PROBLEM TO WORK ON –
Skip the pictures. Transcribe the rest of the data below without changing a word.

INPUT DATA –
+++
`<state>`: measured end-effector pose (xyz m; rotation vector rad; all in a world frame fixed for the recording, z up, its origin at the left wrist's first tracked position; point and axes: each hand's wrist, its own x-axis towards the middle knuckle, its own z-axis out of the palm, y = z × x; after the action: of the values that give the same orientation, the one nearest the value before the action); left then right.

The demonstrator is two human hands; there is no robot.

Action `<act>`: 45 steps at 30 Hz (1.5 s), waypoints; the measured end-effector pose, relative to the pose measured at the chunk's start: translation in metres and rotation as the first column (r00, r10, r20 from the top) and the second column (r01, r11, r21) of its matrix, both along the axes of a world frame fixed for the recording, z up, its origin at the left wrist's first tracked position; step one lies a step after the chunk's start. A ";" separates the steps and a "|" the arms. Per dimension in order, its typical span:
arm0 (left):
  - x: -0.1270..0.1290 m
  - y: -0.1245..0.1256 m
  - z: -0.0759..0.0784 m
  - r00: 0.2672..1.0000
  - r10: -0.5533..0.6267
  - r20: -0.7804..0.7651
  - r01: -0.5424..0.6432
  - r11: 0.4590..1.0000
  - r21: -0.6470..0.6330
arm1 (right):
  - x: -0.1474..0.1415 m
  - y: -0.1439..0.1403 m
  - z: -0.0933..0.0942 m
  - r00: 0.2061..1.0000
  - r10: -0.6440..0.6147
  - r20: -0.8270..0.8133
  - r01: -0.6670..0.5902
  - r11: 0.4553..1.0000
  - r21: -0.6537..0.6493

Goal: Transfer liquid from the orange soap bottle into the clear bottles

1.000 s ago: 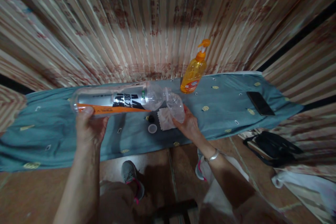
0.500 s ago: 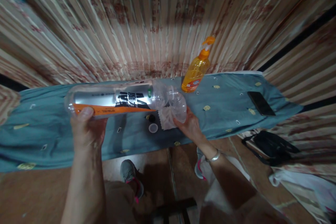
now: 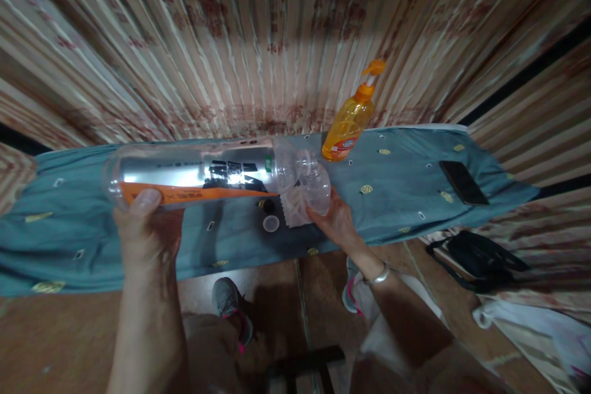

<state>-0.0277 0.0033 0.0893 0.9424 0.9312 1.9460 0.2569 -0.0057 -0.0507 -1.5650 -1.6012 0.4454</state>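
Note:
My left hand (image 3: 148,221) is closed around the base end of a large clear plastic bottle (image 3: 231,175) with a silver, black and orange label. The bottle lies nearly level above the table, its neck end to the right. My right hand (image 3: 335,215) grips a clear plastic piece (image 3: 318,188) with a rounded, cup-like end, close against the bottle's neck; whether the two are joined I cannot tell. A pale cloth (image 3: 295,206) with a zigzag edge hangs beside the right fingers. Below them on the table lie a small clear round cap (image 3: 271,223) and a dark round item (image 3: 268,205).
A pump bottle of orange liquid (image 3: 348,126) stands at the back of the table, covered by a blue-green patterned cloth (image 3: 392,197). A black phone (image 3: 463,182) lies to the right. Pleated curtains (image 3: 231,43) hang behind. A black bag (image 3: 480,255) is at lower right.
My left hand and the bottle's base end have shifted slightly left. The view has moved a little. Both hands keep their holds.

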 end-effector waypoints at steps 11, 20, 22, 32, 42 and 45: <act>-0.002 0.002 -0.003 1.000 0.020 -0.002 -0.020 1.000 0.002 | 0.001 0.000 0.002 1.000 -0.002 0.004 0.002 1.000 -0.028; -0.005 0.003 -0.006 1.000 0.006 0.018 -0.006 1.000 0.015 | 0.003 0.000 -0.003 1.000 -0.021 0.023 0.022 0.999 -0.031; -0.005 0.003 -0.005 1.000 0.007 0.018 -0.007 1.000 0.010 | 0.003 0.000 -0.003 0.999 -0.026 0.023 0.027 0.999 -0.037; -0.004 0.002 -0.005 1.000 -0.005 0.002 0.005 0.999 0.032 | 0.003 0.001 -0.005 1.000 -0.014 0.020 0.015 1.000 -0.020; -0.002 0.002 -0.002 0.998 0.019 -0.053 -0.017 0.999 0.043 | 0.002 -0.001 -0.001 0.999 -0.033 0.019 0.034 0.998 -0.049; -0.001 0.001 -0.002 0.998 0.012 -0.055 -0.008 0.998 0.060 | 0.002 -0.001 -0.001 0.999 -0.036 0.012 0.037 0.997 -0.068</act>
<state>-0.0291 0.0048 0.0869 1.0324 0.9148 1.9748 0.2591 -0.0062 -0.0521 -1.6480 -1.5780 0.4770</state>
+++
ANSWER SPACE –
`<state>`: measured end-effector pose (xyz m; rotation vector rad; all in a world frame fixed for the recording, z up, its origin at the left wrist's first tracked position; point and axes: each hand's wrist, its own x-axis towards the middle knuckle, its own z-axis out of the palm, y = z × x; after the action: of the values that give the same orientation, the one nearest the value before the action); left then right.

The demonstrator is two human hands; there is no robot.

Action `<act>`: 45 steps at 30 Hz (1.5 s), waypoints; the measured end-effector pose, relative to the pose measured at the chunk's start: translation in metres and rotation as the first column (r00, r10, r20 from the top) and the second column (r01, r11, r21) of its matrix, both along the axes of a world frame fixed for the recording, z up, its origin at the left wrist's first tracked position; step one lies a step after the chunk's start. A ";" separates the steps and a "|" the arms. Per dimension in order, its typical span:
arm0 (left):
  - x: -0.1270..0.1290 m
  - y: -0.1245..0.1256 m
  - z: -0.0759..0.0784 m
  - r00: 0.2672..1.0000
  - r10: -0.5533..0.6267
  - r20: -0.7804..0.7651
  - r01: -0.5424..0.6432
  - r11: 0.4590..1.0000
  - r21: -0.6470..0.6330
arm1 (right):
  - x: -0.1474..0.1415 m
  - y: -0.1439..0.1403 m
  - z: -0.0933..0.0942 m
  - r00: 0.2061..1.0000
  - r10: -0.6440..0.6147
  - r20: -0.8270..0.8133
  - r01: -0.6670..0.5902
  - r11: 0.4553..1.0000
  - r21: -0.6537..0.6493

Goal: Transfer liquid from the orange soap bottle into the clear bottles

1.000 s ago: 
0.500 s ago: 
now: 

<state>-0.0277 0.0033 0.0893 0.9424 0.9312 1.9460 0.2569 -0.0057 -0.0507 -1.5650 -1.6012 0.4454</state>
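Note:
My left hand (image 3: 148,221) is closed around the base end of a large clear plastic bottle (image 3: 231,175) with a silver, black and orange label. The bottle lies nearly level above the table, its neck end to the right. My right hand (image 3: 335,215) grips a clear plastic piece (image 3: 318,188) with a rounded, cup-like end, close against the bottle's neck; whether the two are joined I cannot tell. A pale cloth (image 3: 295,206) with a zigzag edge hangs beside the right fingers. Below them on the table lie a small clear round cap (image 3: 271,223) and a dark round item (image 3: 268,205).
A pump bottle of orange liquid (image 3: 348,126) stands at the back of the table, covered by a blue-green patterned cloth (image 3: 392,197). A black phone (image 3: 463,182) lies to the right. Pleated curtains (image 3: 231,43) hang behind. A black bag (image 3: 480,255) is at lower right.
My left hand and the bottle's base end have shifted slightly left. The view has moved a little. Both hands keep their holds.
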
 end-effector waypoints at steps 11, 20, 22, 32, 42 and 45: <act>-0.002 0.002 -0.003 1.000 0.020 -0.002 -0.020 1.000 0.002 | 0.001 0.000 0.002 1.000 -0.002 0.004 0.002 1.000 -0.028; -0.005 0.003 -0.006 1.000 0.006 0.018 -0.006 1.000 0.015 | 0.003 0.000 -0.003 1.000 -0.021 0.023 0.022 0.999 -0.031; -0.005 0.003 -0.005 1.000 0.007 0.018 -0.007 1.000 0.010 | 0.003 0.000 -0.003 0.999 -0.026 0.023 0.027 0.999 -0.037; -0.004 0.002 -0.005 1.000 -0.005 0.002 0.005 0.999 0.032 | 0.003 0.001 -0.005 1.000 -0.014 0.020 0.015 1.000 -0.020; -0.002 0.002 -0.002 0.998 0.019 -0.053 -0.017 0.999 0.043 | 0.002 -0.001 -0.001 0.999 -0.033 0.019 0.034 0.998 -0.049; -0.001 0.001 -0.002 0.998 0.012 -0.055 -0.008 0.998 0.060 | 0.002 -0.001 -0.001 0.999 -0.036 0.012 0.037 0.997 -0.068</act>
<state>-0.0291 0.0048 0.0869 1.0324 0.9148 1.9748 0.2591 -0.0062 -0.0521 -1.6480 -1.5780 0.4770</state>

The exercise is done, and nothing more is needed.